Pistole told the committee that the FBI was investigating 530 open corporate-fraud investigations, including 38 directly related to the current financial crisis.

"More must be done to protect our country and our economy from those who attempt to enrich themselves," Pistole said.

Today, the FBI has only 240 agents investigating complex financial fraud. During the savings-and-loan crisis in the 1980s - a mere shadow of the current financial meltdown - the FBI had more than 1,000 agents investigating financial fraud.

We must dramatically increase the number and training of FBI agents investigating these crimes. Our bill authorizes $155 million a year for the Justice Department to hire fraud prosecutors and investigators in 2010 and 2011. It also provides $65 million a year for 190 additional FBI special agents and more than 200 professionals to fight white-collar crime.

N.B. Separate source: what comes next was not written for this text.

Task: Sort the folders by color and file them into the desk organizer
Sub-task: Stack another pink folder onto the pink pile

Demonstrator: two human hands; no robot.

Prosecuting bad people won't put an end to all bad behavior. But it will make people in the board rooms, on the trading desks, and in the mortgage industry think twice before they look the other way, put greed over fiduciary duty, or deal from the bottom of the deck. At the end of the day, this is a test of whether we have one justice system in this country or two.

This is not about vengeance or politics. For our economy to work for all Americans, investors must have confidence in the honesty and transparency of our financial markets. Our economy will flourish only when Americans again trust that everyone is accountable to the law.